— WHAT TO WORK ON —
Of all the lines below, output only those starting at the one with "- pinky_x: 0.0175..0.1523" and ending at the one with "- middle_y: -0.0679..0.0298", both ends included, exactly as written.

— STORED DATA —
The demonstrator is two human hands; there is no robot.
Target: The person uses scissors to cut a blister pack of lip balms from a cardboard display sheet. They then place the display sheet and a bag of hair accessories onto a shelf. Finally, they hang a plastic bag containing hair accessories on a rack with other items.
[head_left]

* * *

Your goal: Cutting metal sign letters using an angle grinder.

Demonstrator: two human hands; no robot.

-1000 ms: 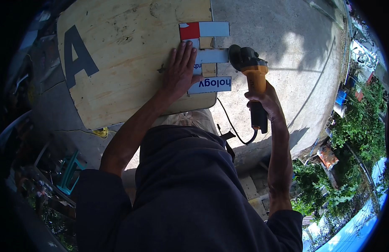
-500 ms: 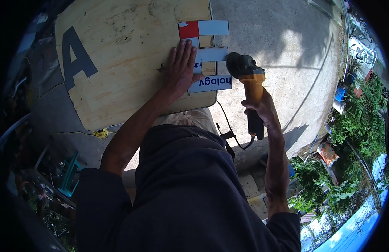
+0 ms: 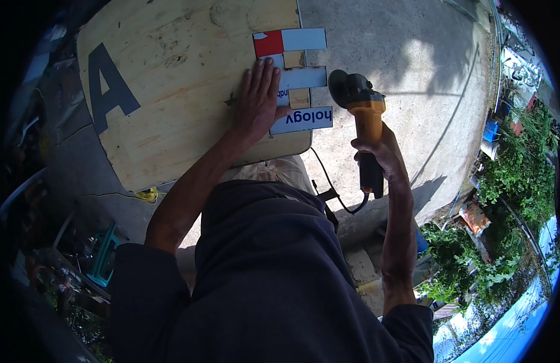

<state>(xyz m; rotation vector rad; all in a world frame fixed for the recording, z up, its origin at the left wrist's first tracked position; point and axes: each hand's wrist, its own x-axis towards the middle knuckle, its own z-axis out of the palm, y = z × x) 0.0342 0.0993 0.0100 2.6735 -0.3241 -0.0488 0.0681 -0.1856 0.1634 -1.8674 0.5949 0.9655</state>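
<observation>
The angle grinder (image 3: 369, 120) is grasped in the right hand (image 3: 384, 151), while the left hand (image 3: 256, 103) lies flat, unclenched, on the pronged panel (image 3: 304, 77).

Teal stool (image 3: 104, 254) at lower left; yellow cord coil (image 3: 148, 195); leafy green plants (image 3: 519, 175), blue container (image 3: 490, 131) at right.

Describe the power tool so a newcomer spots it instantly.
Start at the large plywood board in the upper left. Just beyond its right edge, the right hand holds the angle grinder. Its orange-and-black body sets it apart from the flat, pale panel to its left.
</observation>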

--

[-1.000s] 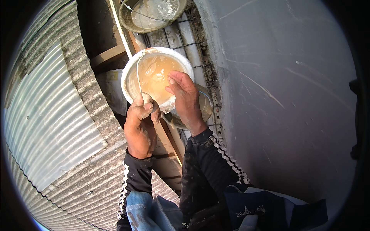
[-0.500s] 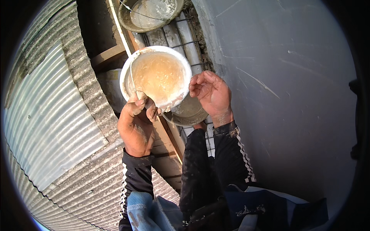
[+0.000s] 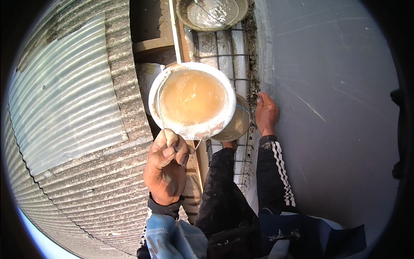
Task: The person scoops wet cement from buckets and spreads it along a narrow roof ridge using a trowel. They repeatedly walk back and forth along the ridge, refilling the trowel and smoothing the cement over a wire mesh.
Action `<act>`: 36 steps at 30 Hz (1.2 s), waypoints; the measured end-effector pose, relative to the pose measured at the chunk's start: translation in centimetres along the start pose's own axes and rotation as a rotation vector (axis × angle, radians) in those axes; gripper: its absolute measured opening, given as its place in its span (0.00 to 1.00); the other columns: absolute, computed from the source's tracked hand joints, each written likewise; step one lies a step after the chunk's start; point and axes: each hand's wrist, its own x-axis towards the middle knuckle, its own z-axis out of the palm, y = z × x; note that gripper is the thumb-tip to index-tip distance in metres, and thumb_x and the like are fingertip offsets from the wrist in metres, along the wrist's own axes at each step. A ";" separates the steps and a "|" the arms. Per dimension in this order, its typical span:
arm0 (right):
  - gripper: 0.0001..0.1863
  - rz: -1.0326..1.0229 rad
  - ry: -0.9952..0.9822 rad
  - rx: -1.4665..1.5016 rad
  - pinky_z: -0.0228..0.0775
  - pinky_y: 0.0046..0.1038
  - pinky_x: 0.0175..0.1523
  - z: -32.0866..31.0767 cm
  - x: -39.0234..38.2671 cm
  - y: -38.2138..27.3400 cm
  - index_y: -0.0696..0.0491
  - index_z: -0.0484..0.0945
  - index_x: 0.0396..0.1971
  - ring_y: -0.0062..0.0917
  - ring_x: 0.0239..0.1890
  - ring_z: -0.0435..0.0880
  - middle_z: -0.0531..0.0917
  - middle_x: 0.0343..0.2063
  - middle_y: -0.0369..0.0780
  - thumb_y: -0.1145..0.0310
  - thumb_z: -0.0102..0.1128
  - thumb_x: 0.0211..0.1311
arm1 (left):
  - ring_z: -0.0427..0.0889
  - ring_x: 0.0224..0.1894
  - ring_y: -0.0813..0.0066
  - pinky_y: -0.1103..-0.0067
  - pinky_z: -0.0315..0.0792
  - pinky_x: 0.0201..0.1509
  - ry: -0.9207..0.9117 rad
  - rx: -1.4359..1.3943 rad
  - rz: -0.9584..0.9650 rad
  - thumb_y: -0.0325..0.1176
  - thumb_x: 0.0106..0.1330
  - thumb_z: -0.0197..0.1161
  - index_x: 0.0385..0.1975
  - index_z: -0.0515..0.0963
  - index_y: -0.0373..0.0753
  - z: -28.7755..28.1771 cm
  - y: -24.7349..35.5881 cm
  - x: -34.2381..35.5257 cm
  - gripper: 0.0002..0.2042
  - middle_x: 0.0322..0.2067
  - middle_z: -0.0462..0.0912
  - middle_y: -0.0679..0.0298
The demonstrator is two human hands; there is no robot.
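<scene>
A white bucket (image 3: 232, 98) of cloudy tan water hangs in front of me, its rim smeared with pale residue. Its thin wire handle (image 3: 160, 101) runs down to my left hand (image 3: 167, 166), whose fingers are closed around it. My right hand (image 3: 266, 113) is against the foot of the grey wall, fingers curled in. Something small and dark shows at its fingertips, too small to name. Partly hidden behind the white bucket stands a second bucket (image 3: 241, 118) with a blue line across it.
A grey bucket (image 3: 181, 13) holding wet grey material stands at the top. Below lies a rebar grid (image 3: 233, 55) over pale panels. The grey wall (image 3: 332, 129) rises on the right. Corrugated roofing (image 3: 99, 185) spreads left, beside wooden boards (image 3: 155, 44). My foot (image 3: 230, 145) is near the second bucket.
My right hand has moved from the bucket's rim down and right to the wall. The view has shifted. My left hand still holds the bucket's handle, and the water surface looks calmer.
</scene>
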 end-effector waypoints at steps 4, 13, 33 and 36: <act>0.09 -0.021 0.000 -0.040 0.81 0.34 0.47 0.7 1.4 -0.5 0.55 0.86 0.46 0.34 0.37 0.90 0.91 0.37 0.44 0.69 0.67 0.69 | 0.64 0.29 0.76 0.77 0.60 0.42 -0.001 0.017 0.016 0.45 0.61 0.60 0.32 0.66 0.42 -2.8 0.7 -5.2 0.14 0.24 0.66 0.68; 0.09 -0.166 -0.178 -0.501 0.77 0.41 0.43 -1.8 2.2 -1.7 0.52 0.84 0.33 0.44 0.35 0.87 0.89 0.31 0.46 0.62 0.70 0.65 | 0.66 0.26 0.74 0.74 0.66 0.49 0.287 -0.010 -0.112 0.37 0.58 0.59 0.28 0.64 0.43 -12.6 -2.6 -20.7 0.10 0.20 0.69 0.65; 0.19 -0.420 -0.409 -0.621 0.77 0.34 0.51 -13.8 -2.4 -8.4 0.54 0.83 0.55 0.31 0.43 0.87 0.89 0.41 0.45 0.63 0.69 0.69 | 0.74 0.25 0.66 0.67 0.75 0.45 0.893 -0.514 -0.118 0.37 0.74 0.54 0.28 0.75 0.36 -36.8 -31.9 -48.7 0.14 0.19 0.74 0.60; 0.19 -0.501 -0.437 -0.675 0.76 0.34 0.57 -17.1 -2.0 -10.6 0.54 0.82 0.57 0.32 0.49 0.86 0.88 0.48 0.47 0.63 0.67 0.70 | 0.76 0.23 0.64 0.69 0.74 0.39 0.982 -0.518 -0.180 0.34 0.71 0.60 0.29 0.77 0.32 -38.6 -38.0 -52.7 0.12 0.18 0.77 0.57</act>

— EXERCISE RESULT —
  - pinky_x: 0.0175..0.1523
  - z: -32.0866..31.0767 cm
  - x: -39.0234..38.2671 cm
  - y: -38.2138..27.3400 cm
  - index_y: -0.0696..0.0491
  - index_z: -0.0484..0.0945
  - index_x: 0.0396..0.1971
  - ring_y: -0.0062..0.0917
  - ring_x: 0.0239..0.1890
  - ring_z: -0.0435..0.0880
  - middle_z: -0.0531..0.0917
  - middle_x: 0.0343..0.2063
  - middle_y: -0.0369..0.0780
  - thumb_y: -0.1145..0.0310
  - thumb_z: -0.0102..0.1128
  - thumb_x: 0.0211..0.1311
arm1 (left):
  - ring_z: -0.0427..0.0889
  - ring_x: 0.0224..0.1894
  - ring_y: -0.0813..0.0066
  - pinky_y: -0.1103..-0.0067
  - pinky_z: -0.0315..0.0792
  - pinky_x: 0.0201..0.1509
  - ry: -0.9207..0.9117 rad
  - rx: -1.4359..1.3943 rad
  - rz: -0.9584..0.9650 rad
  - thumb_y: -0.0325..0.1176
  - thumb_x: 0.0106..0.1330
  - thumb_z: -0.0197..0.1161
  - index_x: 0.0385..0.1975
  - index_z: -0.0515..0.0963
  - index_y: -0.0373..0.0753
  - z: -28.7755..28.1771 cm
  - y: -24.7349..35.5881 cm
  - x: -34.2381..35.5257 cm
  - gripper: 0.0002..0.2042
  - middle_x: 0.0322..0.2067
  - middle_z: -0.0462..0.0912
  - middle_y: -0.0679..0.0298

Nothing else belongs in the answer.